Savings

Savings on NS&I Turbo Charges – and some fares have doubled!

National Savings and Investments has finally raised the rates on a number of its easy-to-access, fixed-rate savings offerings.

Its Direct Savings and Income Bonds now pay 1.8%, down from 1.2% previously, representing better rates for around 600,000 savers.

In December 2021, they only paid 0.15%. Income bonds are popular with retirees because they pay income each month.

Interest Increase: NS&I Direct Savings and Income Bonds now pay 1.8%, down from 1.2% previously, representing better rates for approximately 600,000 savers

Some 346,000 Direct Isa holders also saw their rate drop to 1.75% from 0.9%. These three rate changes come into effect immediately.

Anna Bowes of Savings Champion said: “The move means NS&I has finally become competitive on its easy-to-access direct savings and income bonds.”

On guaranteed growth bonds, it will hike its one-year fixed rate from 1.85% to 3.6%, or 175 basis points, the biggest of all its hikes.

His two-year, three-year and five-year contracts will drop to 3.65%, 3.7% and 3.8% respectively. Meanwhile, its guaranteed income bonds will pay 3.5% y/y, down from 1.8% previously.

For the two-, three- and five-year versions, the rates will reach 3.55%, 3.6% and 3.7% respectively.

And finally, its two-year fixed interest savings certificates will drop from 2.15% to 3.4%, and its five-year version up to 3.55%.

All these new fixed rate increases will take effect from December 1st.

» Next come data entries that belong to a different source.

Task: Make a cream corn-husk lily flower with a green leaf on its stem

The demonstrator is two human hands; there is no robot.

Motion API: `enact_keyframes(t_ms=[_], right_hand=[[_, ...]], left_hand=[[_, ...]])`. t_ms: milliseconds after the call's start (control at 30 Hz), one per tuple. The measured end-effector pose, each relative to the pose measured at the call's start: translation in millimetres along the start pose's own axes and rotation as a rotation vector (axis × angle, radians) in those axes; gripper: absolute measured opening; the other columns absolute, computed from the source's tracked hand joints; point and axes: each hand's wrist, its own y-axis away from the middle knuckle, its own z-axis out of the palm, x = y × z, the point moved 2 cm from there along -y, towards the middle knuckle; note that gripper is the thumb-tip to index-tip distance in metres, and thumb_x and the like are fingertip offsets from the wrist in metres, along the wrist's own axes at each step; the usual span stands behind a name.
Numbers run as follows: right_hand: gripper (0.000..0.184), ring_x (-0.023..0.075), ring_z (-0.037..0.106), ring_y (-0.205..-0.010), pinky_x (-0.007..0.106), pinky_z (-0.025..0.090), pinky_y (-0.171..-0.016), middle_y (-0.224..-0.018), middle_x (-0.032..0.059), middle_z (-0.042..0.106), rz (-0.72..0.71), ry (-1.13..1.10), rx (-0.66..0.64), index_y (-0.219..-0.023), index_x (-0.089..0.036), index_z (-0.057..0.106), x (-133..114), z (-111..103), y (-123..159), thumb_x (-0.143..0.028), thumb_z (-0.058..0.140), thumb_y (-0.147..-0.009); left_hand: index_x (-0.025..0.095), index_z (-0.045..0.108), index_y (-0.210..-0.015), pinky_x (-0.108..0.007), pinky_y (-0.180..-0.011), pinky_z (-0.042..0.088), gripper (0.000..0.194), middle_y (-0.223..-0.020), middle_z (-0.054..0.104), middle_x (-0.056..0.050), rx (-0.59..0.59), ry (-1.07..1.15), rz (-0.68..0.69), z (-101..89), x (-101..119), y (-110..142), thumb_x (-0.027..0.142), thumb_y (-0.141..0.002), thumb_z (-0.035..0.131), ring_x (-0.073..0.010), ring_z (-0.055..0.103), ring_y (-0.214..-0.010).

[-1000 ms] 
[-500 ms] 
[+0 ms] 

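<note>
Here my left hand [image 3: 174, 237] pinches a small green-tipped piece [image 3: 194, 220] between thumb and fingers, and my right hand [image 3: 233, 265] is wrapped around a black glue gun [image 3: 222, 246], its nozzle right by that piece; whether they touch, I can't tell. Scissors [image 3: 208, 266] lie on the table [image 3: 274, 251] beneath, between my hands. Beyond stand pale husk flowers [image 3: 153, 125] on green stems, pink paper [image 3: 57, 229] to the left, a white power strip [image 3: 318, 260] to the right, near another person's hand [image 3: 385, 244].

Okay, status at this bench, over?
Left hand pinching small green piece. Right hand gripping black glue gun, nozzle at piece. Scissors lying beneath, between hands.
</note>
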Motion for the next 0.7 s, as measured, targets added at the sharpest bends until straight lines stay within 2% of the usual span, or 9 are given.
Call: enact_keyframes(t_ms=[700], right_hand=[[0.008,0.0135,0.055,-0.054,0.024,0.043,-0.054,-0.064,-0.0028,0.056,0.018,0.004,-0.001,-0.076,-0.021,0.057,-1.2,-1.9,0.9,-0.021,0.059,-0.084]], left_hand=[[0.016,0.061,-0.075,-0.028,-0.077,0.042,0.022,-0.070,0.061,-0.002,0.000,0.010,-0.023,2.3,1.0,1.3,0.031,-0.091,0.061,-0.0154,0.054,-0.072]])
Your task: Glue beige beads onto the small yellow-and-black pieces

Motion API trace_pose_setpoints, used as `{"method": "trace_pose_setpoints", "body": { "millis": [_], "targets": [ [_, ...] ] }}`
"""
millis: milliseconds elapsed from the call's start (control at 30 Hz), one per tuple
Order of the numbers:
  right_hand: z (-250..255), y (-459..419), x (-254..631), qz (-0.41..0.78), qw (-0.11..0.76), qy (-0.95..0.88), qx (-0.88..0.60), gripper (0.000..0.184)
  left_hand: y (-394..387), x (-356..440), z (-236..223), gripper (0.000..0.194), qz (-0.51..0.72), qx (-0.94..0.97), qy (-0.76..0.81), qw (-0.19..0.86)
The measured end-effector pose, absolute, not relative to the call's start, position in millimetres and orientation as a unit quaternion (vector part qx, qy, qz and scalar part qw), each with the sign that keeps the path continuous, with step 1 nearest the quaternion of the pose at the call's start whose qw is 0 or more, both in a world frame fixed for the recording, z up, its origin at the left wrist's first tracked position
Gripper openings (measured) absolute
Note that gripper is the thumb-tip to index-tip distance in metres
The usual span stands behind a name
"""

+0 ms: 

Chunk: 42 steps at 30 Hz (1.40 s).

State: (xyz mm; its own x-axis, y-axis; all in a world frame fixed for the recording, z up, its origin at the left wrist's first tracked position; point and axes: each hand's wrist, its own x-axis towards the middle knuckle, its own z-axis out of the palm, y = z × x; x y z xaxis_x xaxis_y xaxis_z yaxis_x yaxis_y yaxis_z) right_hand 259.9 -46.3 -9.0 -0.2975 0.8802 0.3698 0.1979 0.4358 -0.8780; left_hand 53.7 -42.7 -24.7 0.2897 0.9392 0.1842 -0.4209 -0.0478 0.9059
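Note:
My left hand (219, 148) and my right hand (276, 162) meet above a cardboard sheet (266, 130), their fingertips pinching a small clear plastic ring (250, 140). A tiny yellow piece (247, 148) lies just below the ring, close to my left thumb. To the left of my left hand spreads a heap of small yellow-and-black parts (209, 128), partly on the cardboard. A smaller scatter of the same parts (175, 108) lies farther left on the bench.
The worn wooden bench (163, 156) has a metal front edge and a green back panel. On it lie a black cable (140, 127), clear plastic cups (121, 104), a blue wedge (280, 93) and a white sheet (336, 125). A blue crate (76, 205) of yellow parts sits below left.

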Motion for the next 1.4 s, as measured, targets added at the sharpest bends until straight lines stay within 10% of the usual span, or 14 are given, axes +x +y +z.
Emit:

However, none of these accounts are currently on sale to new customers.

Investors who already have the bonds can renew them when they mature. Those with accounts maturing before December 1 will be offered the lower rate.

About 22.5 million premium bondholders also got a big boost as the fund’s price rose to 2.2% this month.

The odds of winning have dropped sharply – from 35,500-1 at the start of this year to 24,000-1 now. Meanwhile, the number of £100,000 and £50,000 prizes up for grabs has almost doubled.

These measures stem from the fact that the Bank of England’s base rate rose from 0.1% in December 2021 to 2.25% currently in September. The rate is likely to be raised even higher when Bank of England officials meet next week and then again in December.

Increase: Fixed interest savings certificates will go from 2.15% to 3.4%, and its five-year version up to 3.55%

Increase: Fixed interest savings certificates will go from 2.15% to 3.4%, and its five-year version up to 3.55%

However, there are now a number of easy-to-access savings accounts paying over 2% that outperform NS&I. And, despite the improvements, the rates held by millions of people at NS&I are still shockingly low.

About 1.5 million savers in NS&I’s investment account, managed by the post office, saw their rates rise yesterday to a meager 0.4% from a terrible 0.01%.

Ms Bowes adds: ‘Its loyal investment account holders are still treated very badly.’

Savers languishing in these accounts are urged to move. The great appeal of NS&I is that all of your savings are guaranteed by the government.

With banks and building societies, the maximum you can claim under the Financial Services Compensation Scheme if your supplier has problems is £85,000, or £170,000 on joint accounts.

NS&I aims to raise £6 billion (plus or minus £3 billion) in its current financial year, which runs from April 1, 2022 to March 31, 2023.

Bank of England figures show NS&I had already brought in £2.83bn in its first five months – and that’s before this month’s rise in the premium bond premium fund from 1.4% to 2.2%, which may explain the slowness of easy-access and package lifting.